Cette augmentation des opérations P2P s'explique aussi par les contraintes administratives et réglementaires de la Bourse, parfois jugées trop lourdes, et par le fait qu'un certain nombre d'entreprises, notamment les PME, s'estiment sous-valorisées par rapport à ce qu'elles pourraient obtenir via du private equity. Or, il se trouve que, justement, le private equity est dynamique actuellement et peut représenter une alternative intéressante.

Quelles sont les clés du succès quand on veut se lancer dans une opération P2P ?

La clé principale consiste à proposer le bon prix aux actionnaires minoritaires. Ni trop, pour ne pas se mettre en difficulté financièrement, ni trop peu, faute de quoi les minoritaires risqueraient de refuser de céder leurs actions et d'empêcher l'atteinte du seuil des 90%. Dans cette étape, il est important pour le dirigeant et son directeur financier de se faire accompagner par des experts afin de proposer une offre la plus calibrée possible. De nombreux paramètres entrent en ligne de compte.

En tout état de cause, l'AMF est de plus en plus exigeante. Dans le cadre de trois offres publiques de retrait initiées par la société Bolloré sur des entités affiliées, l'AMF s'est opposée récemment à la désignation du cabinet initialement choisi comme expert indépendant, en raison de sa proximité supposée avec l'environnement du groupe Bolloré.

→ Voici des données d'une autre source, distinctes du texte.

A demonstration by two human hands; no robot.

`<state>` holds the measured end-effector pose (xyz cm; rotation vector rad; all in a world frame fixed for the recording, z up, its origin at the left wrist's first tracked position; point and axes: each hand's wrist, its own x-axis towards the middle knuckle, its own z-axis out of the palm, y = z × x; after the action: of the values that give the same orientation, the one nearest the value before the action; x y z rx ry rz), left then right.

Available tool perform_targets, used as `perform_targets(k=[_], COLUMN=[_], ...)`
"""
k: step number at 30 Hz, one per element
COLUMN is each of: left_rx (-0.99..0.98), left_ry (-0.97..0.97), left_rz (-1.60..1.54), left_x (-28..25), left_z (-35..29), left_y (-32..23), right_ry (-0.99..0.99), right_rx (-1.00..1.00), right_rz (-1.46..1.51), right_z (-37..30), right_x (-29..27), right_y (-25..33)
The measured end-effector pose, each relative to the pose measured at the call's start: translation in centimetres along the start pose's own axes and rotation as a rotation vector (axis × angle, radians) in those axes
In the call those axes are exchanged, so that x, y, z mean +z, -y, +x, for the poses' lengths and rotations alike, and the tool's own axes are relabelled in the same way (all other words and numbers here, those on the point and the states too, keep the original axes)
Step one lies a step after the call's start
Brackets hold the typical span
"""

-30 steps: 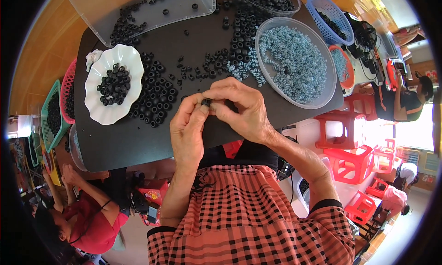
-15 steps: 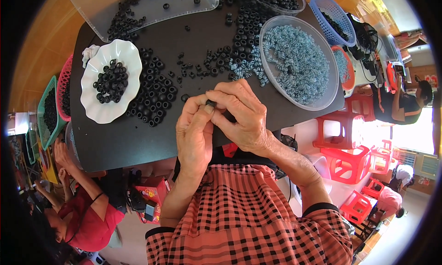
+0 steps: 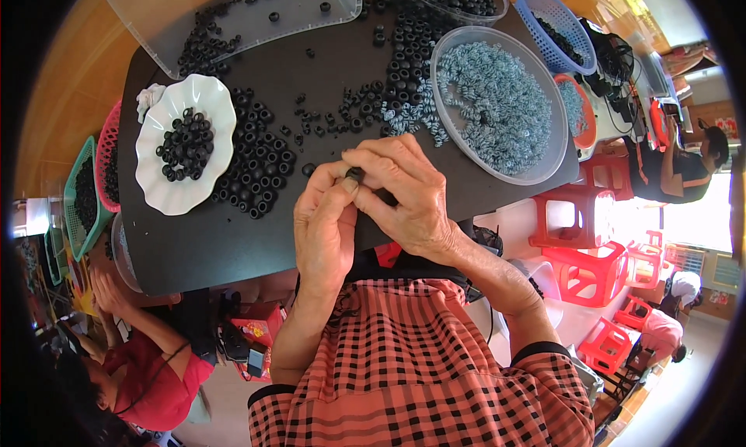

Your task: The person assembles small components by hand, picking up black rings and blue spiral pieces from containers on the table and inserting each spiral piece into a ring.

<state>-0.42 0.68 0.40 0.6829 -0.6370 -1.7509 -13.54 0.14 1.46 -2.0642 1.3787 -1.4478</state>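
Observation:
In front of my chest, over the table's near edge, my two hands meet at the fingertips. My left hand (image 3: 320,228) is closed, pinching a small black plastic piece (image 3: 354,173) between thumb and fingertips. Closed against the same piece, my right hand (image 3: 410,202) hides part of it. One loose black piece (image 3: 308,169) lies just beyond my left fingers. Left of them spreads a pile of hollow black plastic pieces (image 3: 264,167), beside a white scalloped dish (image 3: 155,184) holding several shiny black ones. Smaller black parts (image 3: 334,122) are scattered farther off.
A clear round tub (image 3: 556,148) of small pale-blue springs stands at the right, some spilled beside it. Behind are a clear bin (image 3: 291,27), a round tub of black parts (image 3: 458,15) and a blue basket (image 3: 536,43). A co-worker (image 3: 148,369) sits at the left; red stools (image 3: 579,218) stand right.
My hands stay pressed together around the small black piece, with hardly any shift. At the left, the co-worker's hands have moved slightly. The view has drifted a little.

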Motion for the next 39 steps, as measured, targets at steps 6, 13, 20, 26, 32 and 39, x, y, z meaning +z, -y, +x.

L'année dernière, la famille Boiron a tenté de racheter les 25% d'actions qui ne lui appartenaient pas, en vue d'un retrait de la cote. Mais au terme de l'opération, ils ne sont parvenus qu'à 78,9%. L'échec de telles opérations porte atteinte à l'image des entreprises et à la qualité de la relation avec les actionnaires. Sans compter le préjudice financier puisque l'accompagnement par des experts tout au long du processus représente un coût. Mieux vaut donc bien se préparer.